Description of the task:
In the listing beneath this line, copy exactly the lines starting with the one containing "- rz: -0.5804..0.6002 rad" and going on through the one containing "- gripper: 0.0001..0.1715".

Provided data:
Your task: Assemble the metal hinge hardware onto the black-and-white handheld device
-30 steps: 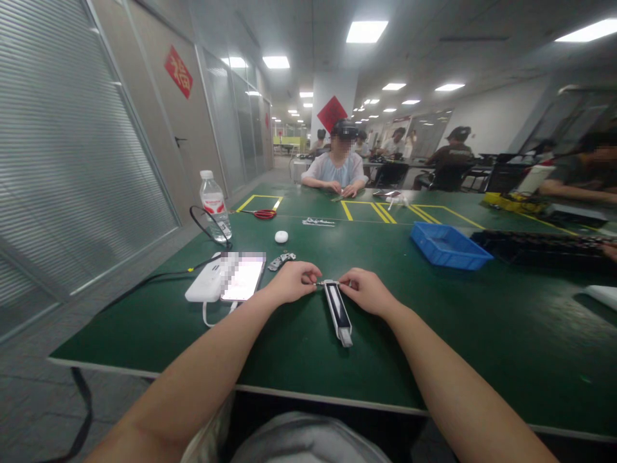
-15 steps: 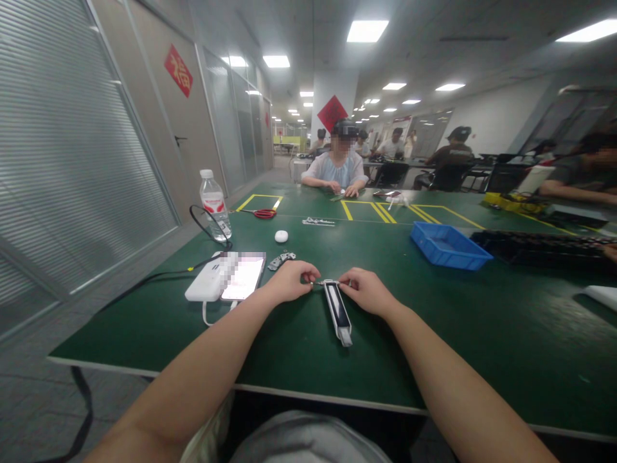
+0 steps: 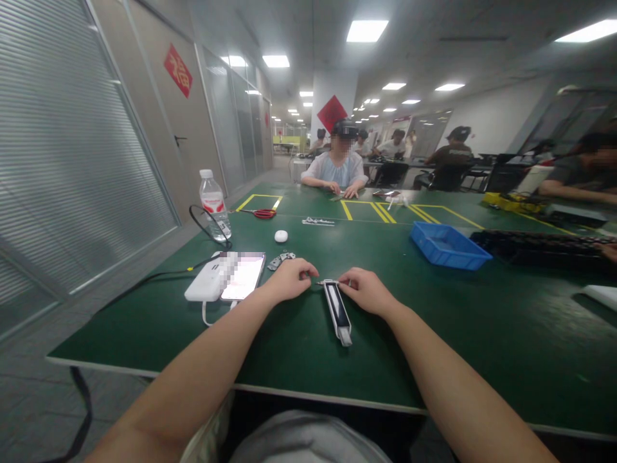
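A long, narrow device (image 3: 338,310) with a white frame and a dark glossy top lies on the green table in front of me. From the left side of its far end sticks out a thin metal pin (image 3: 320,283). My left hand (image 3: 293,279) hovers just left of that pin, its fingers curved with a gap between thumb and forefinger, holding nothing visible. At the device's far right corner, my right hand (image 3: 365,289) has its thumb and fingertips closed on the end; exactly what they grip there is too small to make out.
Left are a white power bank (image 3: 205,286), a lit phone (image 3: 247,276), small grey parts (image 3: 281,260) and a water bottle (image 3: 212,206). Farther off lie a white earphone case (image 3: 281,236), red-handled scissors (image 3: 264,213) and a blue tray (image 3: 448,245). A person (image 3: 337,167) sits opposite.
My left fingers have come off the pin and opened slightly. The device and my right hand have stayed in place.
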`<act>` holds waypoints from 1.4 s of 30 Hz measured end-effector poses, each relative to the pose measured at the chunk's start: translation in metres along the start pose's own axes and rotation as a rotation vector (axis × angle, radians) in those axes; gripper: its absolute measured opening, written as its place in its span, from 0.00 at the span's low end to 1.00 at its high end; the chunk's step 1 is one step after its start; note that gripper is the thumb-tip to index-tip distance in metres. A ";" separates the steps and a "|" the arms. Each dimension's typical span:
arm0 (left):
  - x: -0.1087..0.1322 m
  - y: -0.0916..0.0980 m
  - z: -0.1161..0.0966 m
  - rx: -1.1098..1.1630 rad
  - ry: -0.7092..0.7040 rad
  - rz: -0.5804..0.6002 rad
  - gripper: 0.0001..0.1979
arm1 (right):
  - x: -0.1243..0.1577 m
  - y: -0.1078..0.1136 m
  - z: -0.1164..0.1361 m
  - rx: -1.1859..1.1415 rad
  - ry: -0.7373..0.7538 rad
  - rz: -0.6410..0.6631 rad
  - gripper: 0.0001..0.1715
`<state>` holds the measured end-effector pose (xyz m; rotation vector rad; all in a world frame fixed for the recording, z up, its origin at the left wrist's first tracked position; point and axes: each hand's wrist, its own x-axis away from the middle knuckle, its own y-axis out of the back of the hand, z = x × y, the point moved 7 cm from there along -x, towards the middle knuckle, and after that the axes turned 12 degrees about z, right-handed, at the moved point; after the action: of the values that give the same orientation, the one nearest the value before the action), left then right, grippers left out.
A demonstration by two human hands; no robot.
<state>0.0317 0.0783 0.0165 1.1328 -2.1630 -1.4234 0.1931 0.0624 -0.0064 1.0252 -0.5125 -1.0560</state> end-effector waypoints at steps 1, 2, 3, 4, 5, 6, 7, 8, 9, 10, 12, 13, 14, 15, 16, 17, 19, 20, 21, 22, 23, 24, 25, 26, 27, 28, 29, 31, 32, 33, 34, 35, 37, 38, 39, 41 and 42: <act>0.000 0.000 0.001 0.003 0.003 0.000 0.14 | 0.000 0.000 0.000 -0.001 -0.002 0.000 0.09; 0.000 -0.001 0.002 0.007 0.005 0.001 0.13 | 0.000 0.000 0.000 -0.002 -0.004 0.000 0.09; 0.000 -0.001 0.003 0.012 0.006 0.001 0.13 | 0.000 0.000 0.000 -0.005 -0.007 0.000 0.09; 0.000 -0.001 0.003 0.018 0.004 0.002 0.13 | 0.000 0.000 0.000 -0.007 -0.009 0.000 0.09; 0.000 -0.001 0.003 0.023 -0.001 0.001 0.13 | 0.000 0.000 0.000 -0.009 -0.011 0.000 0.09; 0.000 -0.001 0.002 0.028 -0.008 -0.003 0.13 | 0.000 0.000 0.000 -0.010 -0.012 0.000 0.09; 0.000 -0.001 0.002 0.032 -0.016 -0.008 0.13 | 0.000 0.000 0.000 -0.010 -0.013 -0.001 0.09; 0.000 -0.001 0.001 0.037 -0.023 -0.013 0.13 | 0.000 0.000 0.001 -0.010 -0.014 -0.001 0.09; 0.001 0.000 0.000 0.042 -0.028 -0.016 0.13 | 0.000 0.001 0.001 -0.009 -0.017 0.001 0.09; 0.001 0.000 0.000 0.046 -0.031 -0.016 0.13 | 0.000 0.001 0.001 -0.008 -0.019 0.004 0.09; 0.001 0.000 -0.001 0.059 -0.025 -0.006 0.12 | 0.000 0.001 0.001 -0.008 -0.023 0.009 0.09; 0.001 -0.001 -0.001 0.069 -0.022 0.005 0.12 | 0.000 0.001 0.001 -0.007 -0.024 0.011 0.09; 0.001 -0.001 -0.002 0.078 -0.019 0.017 0.12 | 0.000 0.001 0.001 -0.006 -0.022 0.011 0.09; 0.001 -0.002 -0.002 0.087 -0.017 0.029 0.12 | 0.000 0.001 0.001 -0.004 -0.020 0.011 0.09; 0.001 -0.002 -0.003 0.092 -0.016 0.039 0.11 | 0.000 0.001 0.001 -0.003 -0.019 0.010 0.09; 0.001 -0.002 -0.003 0.091 -0.017 0.045 0.11 | 0.000 0.001 0.001 -0.003 -0.018 0.009 0.09; 0.001 -0.003 -0.004 0.079 -0.030 0.051 0.11 | 0.000 0.001 0.000 -0.004 -0.015 0.008 0.09; 0.001 -0.003 -0.005 0.073 -0.040 0.052 0.10 | 0.000 0.001 0.000 -0.005 -0.014 0.007 0.09; 0.001 -0.003 -0.005 0.070 -0.051 0.052 0.11 | 0.000 0.001 0.000 -0.006 -0.011 0.007 0.09; 0.001 -0.003 -0.006 0.069 -0.060 0.054 0.11 | 0.000 0.001 0.001 -0.006 -0.009 0.007 0.09; 0.001 -0.003 -0.006 0.071 -0.065 0.055 0.11 | 0.001 0.001 0.001 -0.006 -0.008 0.007 0.09; 0.001 -0.003 -0.005 0.076 -0.065 0.056 0.11 | 0.001 0.001 0.001 -0.006 -0.009 0.007 0.09; 0.001 -0.003 -0.005 0.083 -0.062 0.057 0.11 | 0.001 0.001 0.001 -0.007 -0.010 0.007 0.09; 0.001 -0.003 -0.005 0.089 -0.059 0.060 0.12 | 0.001 0.001 0.002 -0.008 -0.011 0.007 0.09; 0.001 -0.003 -0.005 0.094 -0.059 0.067 0.12 | 0.001 0.001 0.002 -0.009 -0.012 0.007 0.09; 0.001 -0.003 -0.005 0.098 -0.060 0.077 0.12 | 0.001 0.001 0.003 -0.011 -0.012 0.008 0.09; 0.002 -0.003 -0.006 0.101 -0.063 0.087 0.12 | 0.001 0.002 0.003 -0.013 -0.014 0.009 0.08; 0.002 -0.004 -0.007 0.101 -0.074 0.099 0.13 | 0.001 0.002 0.003 -0.015 -0.020 0.012 0.08; 0.002 -0.004 -0.008 0.102 -0.077 0.102 0.13 | 0.001 0.002 0.003 -0.016 -0.024 0.013 0.08; 0.002 -0.004 -0.008 0.103 -0.079 0.103 0.13 | 0.002 0.002 0.003 -0.017 -0.027 0.013 0.08; 0.002 -0.004 -0.008 0.104 -0.078 0.106 0.13 | 0.002 0.002 0.003 -0.017 -0.028 0.014 0.08; 0.002 -0.004 -0.008 0.103 -0.076 0.108 0.13 | 0.002 0.002 0.003 -0.016 -0.026 0.014 0.08; 0.002 -0.004 -0.008 0.102 -0.072 0.113 0.13 | 0.001 0.002 0.004 -0.012 -0.019 0.014 0.08; 0.002 -0.004 -0.008 0.102 -0.072 0.112 0.13 | 0.001 0.002 0.004 -0.010 -0.018 0.014 0.08; 0.002 -0.004 -0.008 0.102 -0.073 0.109 0.13 | 0.001 0.002 0.003 -0.008 -0.019 0.014 0.08; 0.002 -0.003 -0.008 0.108 -0.079 0.101 0.13 | 0.001 0.002 0.003 -0.004 -0.020 0.012 0.08; 0.002 -0.004 -0.009 0.112 -0.083 0.101 0.13 | 0.001 0.002 0.003 -0.001 -0.020 0.012 0.08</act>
<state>0.0374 0.0707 0.0169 1.0024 -2.3481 -1.3434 0.1918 0.0605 -0.0035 1.0101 -0.5334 -1.0570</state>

Answer:
  - rz: -0.5804..0.6002 rad
  - gripper: 0.0001..0.1979
arm1 (right):
  - x: -0.1243..0.1577 m
  - y: -0.1078..0.1136 m
  - z: -0.1164..0.1361 m
  - rx: -1.1859..1.1415 rad
  - ry: -0.7373..0.7538 rad
  - rz: -0.6410..0.6631 rad
  - gripper: 0.0001..0.1715

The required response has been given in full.